I had to go back and re-read your requirements. 60% Freeride - 40% Powder (depending on how deep), still screams Raptor to me. For a groomer slayer, it does have "amazing" float. It seems anytime someone mentions how well many of the NS decks float, someone will say nah...it dont float. Im here to tell you it does, and does so quite well. That said, being your second season, the Raptor is a beast. Be prepared to ride it hard. Not a lazy man's deck for sure. I think the Cobra might be a little on the soft side based on your descriptions of what you want. Next in line I would think the Heritage or F1. If you are just seeking pow and access groomers to get back to the chair the Summit would fit there. 

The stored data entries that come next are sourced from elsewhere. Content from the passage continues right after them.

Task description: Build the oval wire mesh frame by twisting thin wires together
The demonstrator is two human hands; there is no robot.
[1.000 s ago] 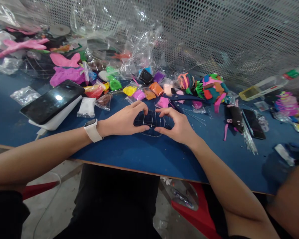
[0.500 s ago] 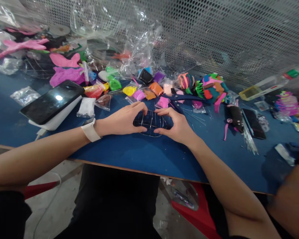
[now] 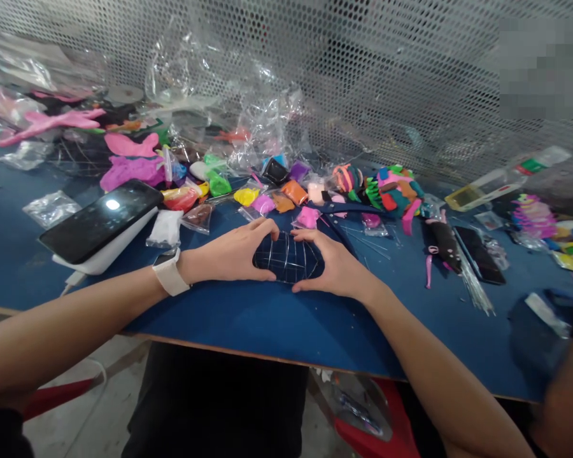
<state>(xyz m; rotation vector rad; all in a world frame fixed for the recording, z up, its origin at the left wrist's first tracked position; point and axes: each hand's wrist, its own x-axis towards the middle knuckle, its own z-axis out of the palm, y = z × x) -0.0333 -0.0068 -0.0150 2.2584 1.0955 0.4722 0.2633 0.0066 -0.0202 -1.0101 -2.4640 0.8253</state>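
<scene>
Fingers wider apart around the wire cage, more of its grid in view

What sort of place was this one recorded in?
Likely a shared craft workspace: a blue table holding packets of bright, clay-like material, a wire frame between the left hand and right hand, and another person's arm at the far right.

Gripping a wire cage by its two ends, over the blue desk, with curved fingers of left hand and right hand. Wearing a white-strapped watch on left wrist. Noted just beyond: a bagged pink lump, among other bright lumps. To left: a dark phone, tilted on a white block. To right: a second phone beside a wire bundle.
</scene>
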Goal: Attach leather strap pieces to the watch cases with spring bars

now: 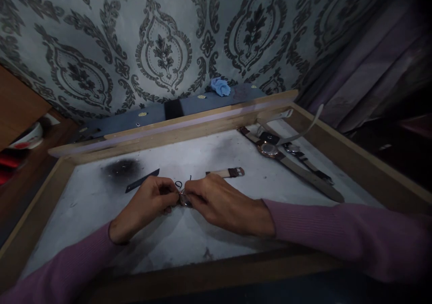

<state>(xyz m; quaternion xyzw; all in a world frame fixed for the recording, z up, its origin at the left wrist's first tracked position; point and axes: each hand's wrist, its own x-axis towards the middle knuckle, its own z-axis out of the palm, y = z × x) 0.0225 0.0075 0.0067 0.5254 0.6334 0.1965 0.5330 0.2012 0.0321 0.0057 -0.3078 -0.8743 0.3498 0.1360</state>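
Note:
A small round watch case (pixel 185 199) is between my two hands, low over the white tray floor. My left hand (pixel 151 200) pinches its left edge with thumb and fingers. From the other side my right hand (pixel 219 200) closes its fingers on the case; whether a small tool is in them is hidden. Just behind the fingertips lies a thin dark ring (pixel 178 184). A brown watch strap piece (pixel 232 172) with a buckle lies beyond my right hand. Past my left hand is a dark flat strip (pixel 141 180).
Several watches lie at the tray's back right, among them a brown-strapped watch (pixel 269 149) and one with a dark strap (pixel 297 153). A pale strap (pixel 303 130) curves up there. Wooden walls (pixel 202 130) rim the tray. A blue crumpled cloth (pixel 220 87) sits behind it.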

BUT...1 board that does each of your requirements well...still says Raptor to me.

EDIT: Dont hesitate to take some of these other boards mentioned here for a spin. Thats the only way youre going to know what suits you best.


----------



## ItchEtrigR (Jan 1, 2012)

OldDog said:


> So, again I want a floaty powder board (but not a dedicated pow only) that is damp and stiff and can shred groomers. I looking for something that not only floats, but inspires confidence at speed and slices through chunder and cookies.


K2 turbodream, if your into rockers. Haven't been on one but most people on here seem to say it's great.


----------



## OldDog (Oct 7, 2012)

I ride Shames and even this year (which has sucked compared to average) we've had a few 8 - 10" powder days. However, this weekend past we had knee deep on Sat and thigh to waist deep on Sun on the backside of the mountain from the t-bar.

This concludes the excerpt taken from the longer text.